There were two primary schools in the village, Longmeadow and Oakland Primary Schools. Falling pupil numbers led to local discussions about amalgamating the schools. The idea was supported by some and opposed by others in the community. In September 2008 the statutory notices were formally served by Shropshire County Council and the Diocese of Lichfield, stating their intent to discontinue both Oakland and Longmeadow schools as from 31 August 2009. The Diocese of Lichfield was invited to establish a new Church of England school in Bayston Hill on 1 September 2009. After a vote, the new establishment was named Oakmeadow and its uniform purple. The children of junior age are educated on the old Longmeadow site, and originally infants were to be educated at the Oakland site. However, the Longmeadow site has been extended to house the whole school.
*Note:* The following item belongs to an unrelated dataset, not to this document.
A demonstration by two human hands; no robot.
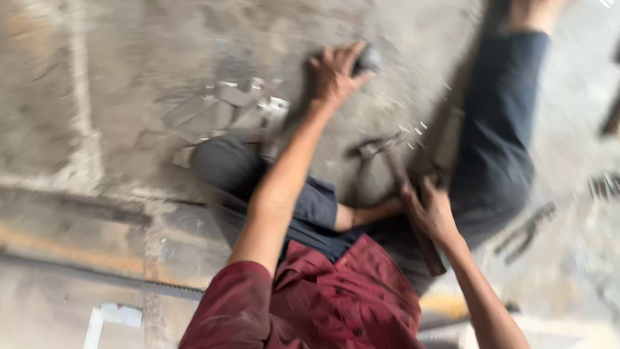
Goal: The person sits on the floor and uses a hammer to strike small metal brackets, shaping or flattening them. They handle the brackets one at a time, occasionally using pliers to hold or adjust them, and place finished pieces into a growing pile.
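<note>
Head view, pretty motion-blurred, so take the fine detail with a pinch of salt; only 1 camera here anyway.

Looks like the striking step of some floor-level metalwork: the left hand [336, 74] is up at about 12 o'clock in the frame, fingers curled shut around a dark rounded object [369, 59]; can't tell what it is exactly, too smeared; it sits right against the concrete floor [97, 97]. The right hand [431, 213] is at about 4 o'clock from the frame centre, closed on the wooden handle of a hammer [395, 169]; the hammer head points to about 11 o'clock and hangs just above the floor, between the 2 hands.

My guess is the next move needs the left grip steady while the hammer comes down close to those fingers, so aim matters more than force.

Pose: left arm stretched nearly straight, reaching away from the body over a bent knee in dark trousers [226, 168]; right arm bent, wrist cocked, forearm coming in from 5 o'clock; red shirt [349, 304] at the bottom edge.

Pale metal scraps [242, 97] lie on the floor at 9 o'clock from the left hand, near but apart.
</note>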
The Oakland site has been replaced by housing and a cul-de-sac named Treetop Avenue.

==Notable people==
- Thomas Parr (1769-1847), merchant and former slave trader, bought and lived at Lythwood Hall after retiring from business in Liverpool.
- Violet Bland (1863–1940), suffragette, born in Bayston Hill, lived on Stretton Road.
- Sir Harold Baxter Kittermaster KCMG KBE (1879–1939), colonial governor, was son of a Vicar of Bayston Hill.
- Mary Webb (1881–1927) author, built and lived in Spring Cottage, Lyth Hill near Bayston Hill with her husband for the latter period of her life. While the cottage was being built, she lodged in Bayston Hill.
- Major-General Eric Miles CB DSO MC (1891–1977), British Army officer in both World Wars, lived from 1956 to his death at house called Rope Walk on Lyth Hill.
- Flt Lt Eric Lock DSO DFC & Bar (1919 in Bayston Hill – 1941) a Battle of Britain RAF air ace pilot, One of The Few. He is remembered today on the Runnymede Memorial and Eric Lock Road in Bayston Hill is named after him.
- Christopher Timothy (born 1940) TV and film actor lived in the village at Lythwood Hall, portrayed James Herriott in the 1980s, has featured in the BBC soap dramas Doctors and EastEnders.
- Andrew (Andy) Jones, bassist of The Flex lived on Langley Drive 1988–2008.

===Sport===
- Bert Harry (1897–1966) professional footballer notably for Crystal Palace, lived in retirement at Betley Villas, Bayston Hill, from 1963 to his death.
- Sarah Adlington (born 1986) British judoka athlete who took part in the 2020 Olympics, grew up in Bayston Hill.
- Jake Walker (born 2000) footballer formerly of Aston Villa, now playing in the Cymru Premier, born in Bayston Hill.